══ Records for this exercise

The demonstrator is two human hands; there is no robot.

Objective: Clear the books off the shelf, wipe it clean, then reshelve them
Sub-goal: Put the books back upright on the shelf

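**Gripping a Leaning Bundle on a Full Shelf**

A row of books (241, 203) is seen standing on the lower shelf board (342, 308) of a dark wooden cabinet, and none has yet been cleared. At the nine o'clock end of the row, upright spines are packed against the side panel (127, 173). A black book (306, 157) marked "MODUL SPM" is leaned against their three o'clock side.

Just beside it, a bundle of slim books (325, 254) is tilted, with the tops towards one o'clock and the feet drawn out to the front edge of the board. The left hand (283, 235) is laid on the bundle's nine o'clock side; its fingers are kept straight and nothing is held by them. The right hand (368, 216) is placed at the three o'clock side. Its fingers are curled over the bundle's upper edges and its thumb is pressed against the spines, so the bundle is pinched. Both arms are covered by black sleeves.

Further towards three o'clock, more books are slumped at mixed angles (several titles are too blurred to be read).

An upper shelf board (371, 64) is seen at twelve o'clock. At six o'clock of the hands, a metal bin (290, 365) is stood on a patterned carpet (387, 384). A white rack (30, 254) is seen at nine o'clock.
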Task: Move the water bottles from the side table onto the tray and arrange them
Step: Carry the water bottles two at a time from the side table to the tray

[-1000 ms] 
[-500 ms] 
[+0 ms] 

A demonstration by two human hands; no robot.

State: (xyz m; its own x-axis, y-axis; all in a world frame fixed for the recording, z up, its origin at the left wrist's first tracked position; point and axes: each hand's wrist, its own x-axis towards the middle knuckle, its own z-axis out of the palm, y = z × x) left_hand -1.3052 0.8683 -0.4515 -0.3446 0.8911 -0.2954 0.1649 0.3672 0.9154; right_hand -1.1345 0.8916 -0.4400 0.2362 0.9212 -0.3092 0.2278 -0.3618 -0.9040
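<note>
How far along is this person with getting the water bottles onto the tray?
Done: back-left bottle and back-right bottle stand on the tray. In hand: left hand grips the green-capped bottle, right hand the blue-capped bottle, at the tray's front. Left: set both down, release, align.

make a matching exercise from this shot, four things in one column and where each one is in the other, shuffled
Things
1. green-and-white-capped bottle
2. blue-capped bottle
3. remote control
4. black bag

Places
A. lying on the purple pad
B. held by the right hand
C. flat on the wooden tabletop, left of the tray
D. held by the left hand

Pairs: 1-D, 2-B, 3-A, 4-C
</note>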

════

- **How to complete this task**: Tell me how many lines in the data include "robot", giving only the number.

- **Answer space**: 2